• [Data section]
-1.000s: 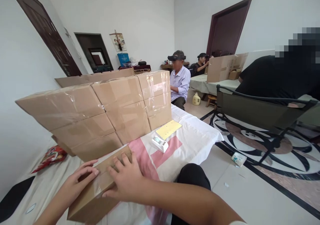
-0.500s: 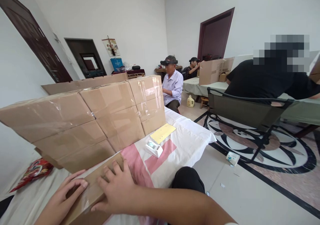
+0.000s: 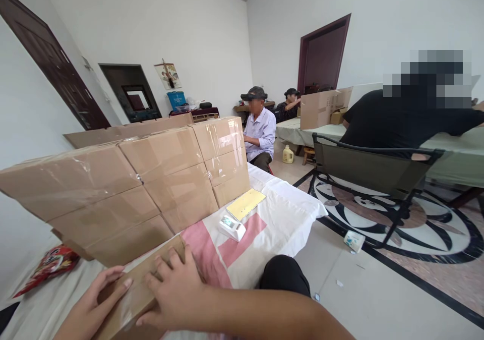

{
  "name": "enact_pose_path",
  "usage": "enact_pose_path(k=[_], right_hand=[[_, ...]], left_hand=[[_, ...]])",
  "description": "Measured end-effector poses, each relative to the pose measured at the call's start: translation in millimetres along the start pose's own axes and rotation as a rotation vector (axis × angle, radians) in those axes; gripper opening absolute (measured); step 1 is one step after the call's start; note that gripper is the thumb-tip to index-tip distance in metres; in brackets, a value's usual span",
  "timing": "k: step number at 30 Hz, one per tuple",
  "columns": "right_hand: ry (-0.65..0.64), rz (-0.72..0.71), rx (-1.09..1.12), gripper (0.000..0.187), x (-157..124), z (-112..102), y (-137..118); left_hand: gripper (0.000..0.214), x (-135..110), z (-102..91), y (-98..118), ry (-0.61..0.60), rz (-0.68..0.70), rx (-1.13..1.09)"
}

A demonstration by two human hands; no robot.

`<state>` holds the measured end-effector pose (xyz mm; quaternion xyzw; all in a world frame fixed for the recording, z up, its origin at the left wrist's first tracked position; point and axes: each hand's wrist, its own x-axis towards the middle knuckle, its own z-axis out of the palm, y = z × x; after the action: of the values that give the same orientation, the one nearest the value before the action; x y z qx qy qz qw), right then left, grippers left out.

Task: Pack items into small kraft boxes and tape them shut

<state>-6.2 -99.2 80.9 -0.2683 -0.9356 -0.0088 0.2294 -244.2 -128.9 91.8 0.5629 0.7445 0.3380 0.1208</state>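
Observation:
A taped brown cardboard box [image 3: 141,284] lies at the near edge of the cloth-covered table [image 3: 287,214]. My right hand [image 3: 176,289] presses flat on its top, fingers spread toward the box's far edge. My left hand [image 3: 91,309] rests on the box's left part, fingers stretched out along the tape. Right behind this box rises a wall of stacked taped cardboard boxes [image 3: 151,178], three layers high.
A small white scale [image 3: 232,226] and a yellow pad [image 3: 245,203] lie on the table right of the stack. A red snack bag [image 3: 49,267] sits at left. Other people sit at tables behind; a dark folding chair [image 3: 374,171] stands at right.
The view has tilted slightly, so hands and box sit lower and further left in frame. Both hands stay flat on the box top.

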Motion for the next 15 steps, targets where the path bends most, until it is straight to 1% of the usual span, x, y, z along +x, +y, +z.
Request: enact_pose_path(k=[3,6,10,15], right_hand=[[-0.016,-0.005,0.001,0.081,-0.1,-2.7,0.0],[-0.033,-0.008,0.005,0.081,0.2,-3.7,0.5],[-0.014,-0.011,0.014,0.079,0.1,-0.6,1.4],[-0.004,-0.018,0.017,0.078,-1.0,0.5,2.0]], left_hand=[[0.102,-1.2,-4.3,7.0,-0.12,-0.052,-0.073],[0.091,-1.0,-8.8,7.4,-0.173,-0.036,-0.052],[0.076,-2.0,-8.9,7.3,-0.186,-0.026,-0.038],[0.067,-3.6,-5.0,11.9,-0.147,-0.025,-0.058]])
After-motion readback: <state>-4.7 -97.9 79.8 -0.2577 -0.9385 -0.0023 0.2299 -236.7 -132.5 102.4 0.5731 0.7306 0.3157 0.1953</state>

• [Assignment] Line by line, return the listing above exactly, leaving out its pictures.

• [Solution to this problem]
-1.000s: 
-0.500s: 
+0.000s: 

{
  "name": "enact_pose_path",
  "usage": "enact_pose_path(k=[_], right_hand=[[_, ...]], left_hand=[[_, ...]])",
  "description": "Measured end-effector poses, each relative to the pose measured at the call's start: translation in millimetres along the start pose's own axes and rotation as a rotation vector (axis × angle, radians) in those axes; gripper opening absolute (measured); step 1 is one step after the call's start; note that gripper is the thumb-tip to index-tip distance in metres; in brackets, a value's usual span",
  "timing": "k: step number at 30 Hz, one per tuple",
  "columns": "right_hand: ry (-0.65..0.64), rz (-0.72..0.71), rx (-1.09..1.12), gripper (0.000..0.187), x (-157..124), z (-112..102), y (-137..118); left_hand: gripper (0.000..0.214), x (-135..110), z (-102..91), y (-98..118), ry (-0.61..0.60), rz (-0.68..0.70), rx (-1.13..1.09)"
}

A demonstration by two human hands; no robot.

`<state>` holds the measured end-effector pose (xyz mm; quaternion xyzw; all in a world frame fixed for the recording, z up, its origin at the left wrist's first tracked position; point and axes: each hand's wrist, its own x-axis towards the middle knuckle, its own z-axis out of the palm, y = z × x; after the action: of the values that give the same orientation, the one nearest the value before the action; x y z qx qy qz qw), right then left, grippers left out.

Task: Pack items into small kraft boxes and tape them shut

<state>-6.2 -99.2 80.9 -0.2683 -0.9356 -0.0088 0.2294 -244.2 -128.9 91.8 0.5629 0.7445 0.3380 0.1208</state>
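Observation:
A taped brown cardboard box [image 3: 141,284] lies at the near edge of the cloth-covered table [image 3: 287,214]. My right hand [image 3: 176,289] presses flat on its top, fingers spread toward the box's far edge. My left hand [image 3: 91,309] rests on the box's left part, fingers stretched out along the tape. Right behind this box rises a wall of stacked taped cardboard boxes [image 3: 151,178], three layers high.
A small white scale [image 3: 232,226] and a yellow pad [image 3: 245,203] lie on the table right of the stack. A red snack bag [image 3: 49,267] sits at left. Other people sit at tables behind; a dark folding chair [image 3: 374,171] stands at right.
The view has tilted slightly, so hands and box sit lower and further left in frame. Both hands stay flat on the box top.
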
Motion for the next 15 steps, targets where the path bends most, until it is straight to 1% of the usual span, x, y, z along +x, +y, +z.
Request: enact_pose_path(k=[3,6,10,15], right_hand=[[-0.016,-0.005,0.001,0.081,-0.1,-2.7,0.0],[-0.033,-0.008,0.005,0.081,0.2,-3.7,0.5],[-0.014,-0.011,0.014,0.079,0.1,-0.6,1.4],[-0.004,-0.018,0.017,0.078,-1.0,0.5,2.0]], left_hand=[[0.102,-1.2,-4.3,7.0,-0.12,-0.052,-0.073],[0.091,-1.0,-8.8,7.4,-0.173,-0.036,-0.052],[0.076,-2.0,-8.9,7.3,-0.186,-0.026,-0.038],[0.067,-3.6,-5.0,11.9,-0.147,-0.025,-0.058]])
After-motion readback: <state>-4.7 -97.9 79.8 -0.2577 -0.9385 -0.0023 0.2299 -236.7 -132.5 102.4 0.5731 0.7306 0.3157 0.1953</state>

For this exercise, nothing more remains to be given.